**MATERIAL PROVIDED**

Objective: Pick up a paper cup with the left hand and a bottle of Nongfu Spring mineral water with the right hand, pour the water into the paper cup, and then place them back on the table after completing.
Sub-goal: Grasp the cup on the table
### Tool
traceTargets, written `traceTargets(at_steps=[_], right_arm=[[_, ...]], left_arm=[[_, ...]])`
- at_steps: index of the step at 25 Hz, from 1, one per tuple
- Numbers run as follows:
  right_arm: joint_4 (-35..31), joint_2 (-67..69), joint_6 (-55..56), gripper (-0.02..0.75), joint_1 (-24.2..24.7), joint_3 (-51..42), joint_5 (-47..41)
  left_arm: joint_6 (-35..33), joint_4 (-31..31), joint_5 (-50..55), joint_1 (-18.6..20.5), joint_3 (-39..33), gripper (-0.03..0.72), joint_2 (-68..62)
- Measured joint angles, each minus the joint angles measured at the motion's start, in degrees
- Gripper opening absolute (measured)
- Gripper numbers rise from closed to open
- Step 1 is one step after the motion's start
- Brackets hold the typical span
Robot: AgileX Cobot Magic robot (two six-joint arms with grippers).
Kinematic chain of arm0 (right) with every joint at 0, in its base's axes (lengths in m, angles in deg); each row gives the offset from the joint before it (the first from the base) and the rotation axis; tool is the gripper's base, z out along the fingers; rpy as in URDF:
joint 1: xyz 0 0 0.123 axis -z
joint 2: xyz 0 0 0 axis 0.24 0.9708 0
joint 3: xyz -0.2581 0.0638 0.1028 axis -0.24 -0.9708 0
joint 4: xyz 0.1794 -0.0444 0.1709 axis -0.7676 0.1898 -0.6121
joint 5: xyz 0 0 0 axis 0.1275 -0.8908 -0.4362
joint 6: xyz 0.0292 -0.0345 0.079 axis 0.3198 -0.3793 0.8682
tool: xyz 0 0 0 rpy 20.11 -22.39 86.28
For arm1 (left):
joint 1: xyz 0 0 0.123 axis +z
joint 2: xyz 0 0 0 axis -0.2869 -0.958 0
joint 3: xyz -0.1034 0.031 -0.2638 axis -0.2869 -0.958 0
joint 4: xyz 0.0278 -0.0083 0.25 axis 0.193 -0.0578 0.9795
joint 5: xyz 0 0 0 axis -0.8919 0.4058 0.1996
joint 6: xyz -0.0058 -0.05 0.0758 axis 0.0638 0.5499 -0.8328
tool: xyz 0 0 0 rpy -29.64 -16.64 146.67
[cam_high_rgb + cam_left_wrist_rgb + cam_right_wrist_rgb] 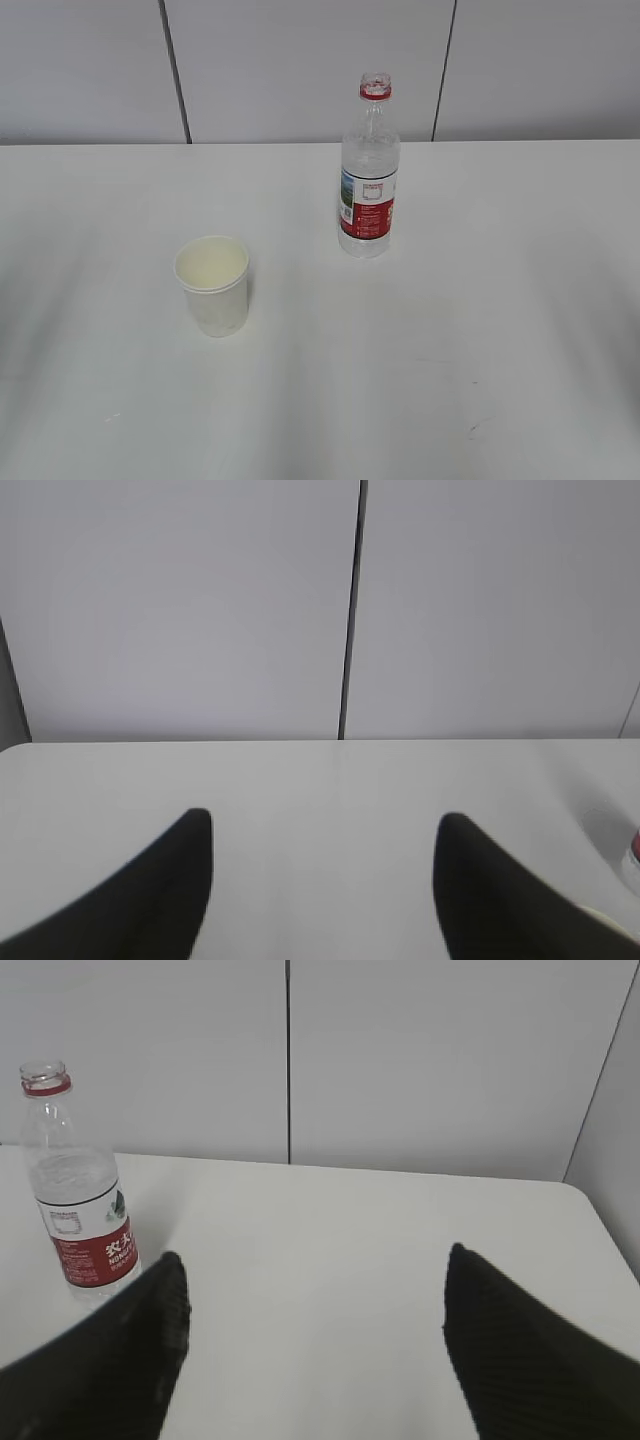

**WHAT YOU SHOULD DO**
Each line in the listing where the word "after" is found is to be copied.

**RESPONSE AREA**
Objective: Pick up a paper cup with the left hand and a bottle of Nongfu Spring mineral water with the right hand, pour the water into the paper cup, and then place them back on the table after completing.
- Step 1 is one step after the motion's start

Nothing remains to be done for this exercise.